→ **Work task**: Output the data below line for line, exactly, up to and including the line where "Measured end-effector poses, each" appears.

=== Begin Enclosure ===

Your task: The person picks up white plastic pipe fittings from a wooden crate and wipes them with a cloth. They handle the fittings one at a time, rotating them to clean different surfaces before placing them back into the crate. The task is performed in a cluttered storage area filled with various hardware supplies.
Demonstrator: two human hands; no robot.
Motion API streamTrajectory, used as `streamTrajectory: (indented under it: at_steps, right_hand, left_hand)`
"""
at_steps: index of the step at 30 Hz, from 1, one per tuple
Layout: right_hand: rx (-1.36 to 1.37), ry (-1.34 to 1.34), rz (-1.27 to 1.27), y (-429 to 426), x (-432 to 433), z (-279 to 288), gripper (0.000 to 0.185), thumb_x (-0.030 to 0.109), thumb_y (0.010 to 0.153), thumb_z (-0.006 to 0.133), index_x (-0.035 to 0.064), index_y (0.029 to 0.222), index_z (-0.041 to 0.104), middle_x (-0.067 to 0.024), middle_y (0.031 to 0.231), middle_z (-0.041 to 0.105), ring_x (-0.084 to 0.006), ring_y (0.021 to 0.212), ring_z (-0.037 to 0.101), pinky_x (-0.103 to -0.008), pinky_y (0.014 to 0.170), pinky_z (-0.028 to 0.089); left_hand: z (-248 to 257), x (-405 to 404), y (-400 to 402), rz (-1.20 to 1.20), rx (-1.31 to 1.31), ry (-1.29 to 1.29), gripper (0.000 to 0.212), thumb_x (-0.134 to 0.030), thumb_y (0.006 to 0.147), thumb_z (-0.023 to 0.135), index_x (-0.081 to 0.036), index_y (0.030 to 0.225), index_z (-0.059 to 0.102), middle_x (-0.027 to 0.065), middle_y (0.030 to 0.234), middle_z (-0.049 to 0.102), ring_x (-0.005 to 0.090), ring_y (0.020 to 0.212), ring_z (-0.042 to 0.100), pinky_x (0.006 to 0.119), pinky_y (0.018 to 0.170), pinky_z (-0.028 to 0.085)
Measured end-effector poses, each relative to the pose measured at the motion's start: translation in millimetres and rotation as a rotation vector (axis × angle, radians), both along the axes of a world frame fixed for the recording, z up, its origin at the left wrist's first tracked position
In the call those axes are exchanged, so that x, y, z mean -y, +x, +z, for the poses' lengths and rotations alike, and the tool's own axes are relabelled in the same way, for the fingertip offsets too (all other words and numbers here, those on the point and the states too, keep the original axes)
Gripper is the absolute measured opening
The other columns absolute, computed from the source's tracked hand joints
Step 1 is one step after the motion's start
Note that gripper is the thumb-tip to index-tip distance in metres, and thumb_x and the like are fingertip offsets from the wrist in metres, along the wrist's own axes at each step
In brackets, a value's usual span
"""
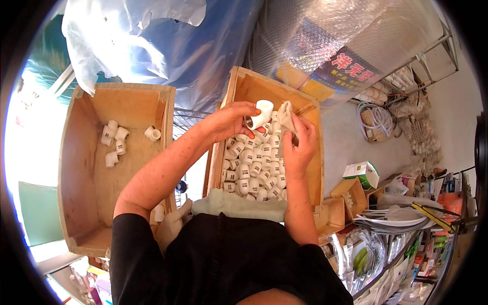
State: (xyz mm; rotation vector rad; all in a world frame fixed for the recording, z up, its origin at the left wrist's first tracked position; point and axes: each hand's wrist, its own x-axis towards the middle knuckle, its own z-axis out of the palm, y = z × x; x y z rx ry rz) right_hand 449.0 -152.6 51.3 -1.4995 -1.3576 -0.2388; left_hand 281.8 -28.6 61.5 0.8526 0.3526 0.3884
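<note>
My left hand (pixel 237 116) holds a white plastic pipe elbow (pixel 263 110) up over the right-hand wooden box (pixel 315 152); a metal-lined opening shows at its lower end. Pinched in my right hand (pixel 302 143) is a beige cloth (pixel 285 116), close beside the elbow. Below both hands lies a heap of similar white pipe fittings (pixel 255 167), many bearing small dark labels. To the left stands another wooden box (pixel 95 167), with several white fittings (pixel 115 137) scattered on its floor. A pale green cloth (pixel 236 207) hangs over the right box's near edge.
Plastic sheeting (pixel 213 49) and bubble wrap (pixel 343 23) cover things behind the boxes. On the right are smaller wooden boxes (pixel 350 196), a green-and-white carton (pixel 361 173), coiled white hose (pixel 375 118) and crowded shelves (pixel 400 263). A metal wire rack (pixel 188 122) shows between the two large boxes.
</note>
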Motion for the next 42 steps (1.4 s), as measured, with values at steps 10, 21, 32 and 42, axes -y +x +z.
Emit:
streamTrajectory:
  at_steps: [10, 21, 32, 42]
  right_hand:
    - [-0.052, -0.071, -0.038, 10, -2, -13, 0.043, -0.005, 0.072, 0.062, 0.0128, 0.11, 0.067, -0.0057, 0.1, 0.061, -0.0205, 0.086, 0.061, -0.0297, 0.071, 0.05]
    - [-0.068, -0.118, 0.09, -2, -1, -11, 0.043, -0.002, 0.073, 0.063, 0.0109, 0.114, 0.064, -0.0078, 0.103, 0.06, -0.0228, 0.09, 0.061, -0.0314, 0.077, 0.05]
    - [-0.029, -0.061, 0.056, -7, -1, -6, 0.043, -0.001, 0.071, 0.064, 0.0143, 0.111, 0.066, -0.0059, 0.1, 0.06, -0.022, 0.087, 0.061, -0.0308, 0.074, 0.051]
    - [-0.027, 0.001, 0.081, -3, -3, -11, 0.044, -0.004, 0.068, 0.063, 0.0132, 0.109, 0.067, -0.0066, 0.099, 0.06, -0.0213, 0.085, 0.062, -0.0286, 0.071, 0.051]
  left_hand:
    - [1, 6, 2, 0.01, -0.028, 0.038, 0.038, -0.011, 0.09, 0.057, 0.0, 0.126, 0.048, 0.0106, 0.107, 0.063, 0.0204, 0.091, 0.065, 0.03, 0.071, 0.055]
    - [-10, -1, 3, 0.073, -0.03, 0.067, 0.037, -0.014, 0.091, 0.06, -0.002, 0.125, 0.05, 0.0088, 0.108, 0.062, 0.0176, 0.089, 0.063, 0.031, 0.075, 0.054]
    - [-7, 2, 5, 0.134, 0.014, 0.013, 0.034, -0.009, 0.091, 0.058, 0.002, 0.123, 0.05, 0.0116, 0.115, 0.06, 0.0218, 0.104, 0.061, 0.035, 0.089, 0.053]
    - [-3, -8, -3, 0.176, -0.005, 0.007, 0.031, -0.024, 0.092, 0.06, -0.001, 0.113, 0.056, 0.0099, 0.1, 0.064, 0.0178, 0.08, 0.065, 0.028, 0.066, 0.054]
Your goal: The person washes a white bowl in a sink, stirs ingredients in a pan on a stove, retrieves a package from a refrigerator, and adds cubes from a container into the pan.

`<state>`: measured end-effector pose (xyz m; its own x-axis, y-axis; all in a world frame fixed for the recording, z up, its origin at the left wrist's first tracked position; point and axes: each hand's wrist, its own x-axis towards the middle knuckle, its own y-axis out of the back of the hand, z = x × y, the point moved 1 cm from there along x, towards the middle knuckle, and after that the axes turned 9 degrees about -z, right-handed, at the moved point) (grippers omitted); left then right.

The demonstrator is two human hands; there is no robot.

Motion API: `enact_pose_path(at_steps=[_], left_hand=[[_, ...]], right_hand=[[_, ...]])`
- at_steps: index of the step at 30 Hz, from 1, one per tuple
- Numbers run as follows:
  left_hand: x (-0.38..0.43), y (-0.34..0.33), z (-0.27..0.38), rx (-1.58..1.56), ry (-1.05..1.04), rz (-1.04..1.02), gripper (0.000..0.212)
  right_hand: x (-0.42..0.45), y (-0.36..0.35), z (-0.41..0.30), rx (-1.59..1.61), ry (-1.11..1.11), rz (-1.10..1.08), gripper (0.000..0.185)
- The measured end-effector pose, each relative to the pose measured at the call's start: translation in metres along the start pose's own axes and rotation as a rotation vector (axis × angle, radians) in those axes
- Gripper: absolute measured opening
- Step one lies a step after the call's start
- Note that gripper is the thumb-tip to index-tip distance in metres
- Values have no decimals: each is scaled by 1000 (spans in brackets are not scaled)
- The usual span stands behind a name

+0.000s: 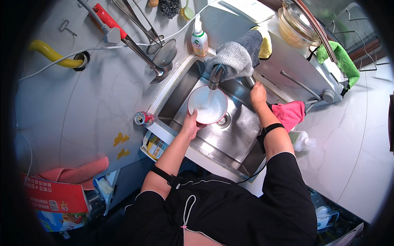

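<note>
My left hand (192, 125) grips the near-left rim of a white bowl with a red edge (212, 107). The bowl is over the stainless steel sink (240, 135), just under the faucet spout (216, 77). A stream of water runs from the spout into the bowl. To the right, my right hand (258, 94) is closed around the faucet's metal handle (248, 81). Grey cloths (231, 60) drape over the faucet and cover most of its body. Beside the bowl, the sink drain (224, 120) is partly visible.
A drink can (144, 118) stands on the left rim, and a spray bottle (199, 40) at the back corner. By my right forearm are a pink cloth (288, 114) and a white pump bottle (301, 140). A ladle (160, 72) and strainers (166, 52) hang at the wall.
</note>
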<state>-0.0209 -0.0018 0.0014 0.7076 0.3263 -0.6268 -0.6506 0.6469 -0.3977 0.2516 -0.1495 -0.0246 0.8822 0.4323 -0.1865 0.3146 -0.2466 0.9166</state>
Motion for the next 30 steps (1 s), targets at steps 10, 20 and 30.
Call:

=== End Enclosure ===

→ **Result of this task**:
Your task: The person picks up white plastic pipe fittings from a wooden crate and wipes them with a cloth. They handle the fittings one at a time, rotating them to clean different surfaces before placing them back into the crate. The task is performed in a cluttered storage area filled with various hardware supplies.
Demonstrator: two human hands; no robot.
Motion API streamTrajectory, used as `streamTrajectory: (indented under it: at_steps, right_hand, left_hand)`
"""
at_steps: index of the step at 30 Hz, from 1, one per tuple
Layout: right_hand: rx (-1.36 to 1.37), ry (-1.34 to 1.34), rz (-1.27 to 1.27), y (-429 to 426), x (-432 to 433), z (-279 to 288), gripper (0.000 to 0.185), thumb_x (-0.030 to 0.109), thumb_y (0.010 to 0.153), thumb_z (-0.006 to 0.133), index_x (-0.035 to 0.064), index_y (0.029 to 0.222), index_z (-0.041 to 0.104), middle_x (-0.067 to 0.024), middle_y (0.031 to 0.231), middle_z (-0.041 to 0.105), ring_x (-0.084 to 0.006), ring_y (0.021 to 0.212), ring_z (-0.037 to 0.101), pinky_x (-0.103 to -0.008), pinky_y (0.014 to 0.170), pinky_z (-0.028 to 0.089); left_hand: z (-248 to 257), x (-405 to 404), y (-400 to 402), rz (-1.20 to 1.20), rx (-1.31 to 1.31), ry (-1.29 to 1.29), gripper (0.000 to 0.212), thumb_x (-0.134 to 0.030), thumb_y (0.006 to 0.147), thumb_z (-0.023 to 0.135), index_x (-0.081 to 0.036), index_y (0.030 to 0.225), index_z (-0.059 to 0.102), middle_x (-0.027 to 0.065), middle_y (0.030 to 0.234), middle_z (-0.049 to 0.102), ring_x (-0.005 to 0.090), ring_y (0.020 to 0.212), ring_z (-0.042 to 0.100), pinky_x (0.006 to 0.119), pinky_y (0.018 to 0.170), pinky_z (-0.028 to 0.085)
Measured end-effector poses, each relative to the pose measured at the motion's start: translation in millimetres and rotation as a rotation vector (axis × angle, radians), both along the axes of a world frame fixed for the recording, z up, its origin at the left wrist's first tracked position

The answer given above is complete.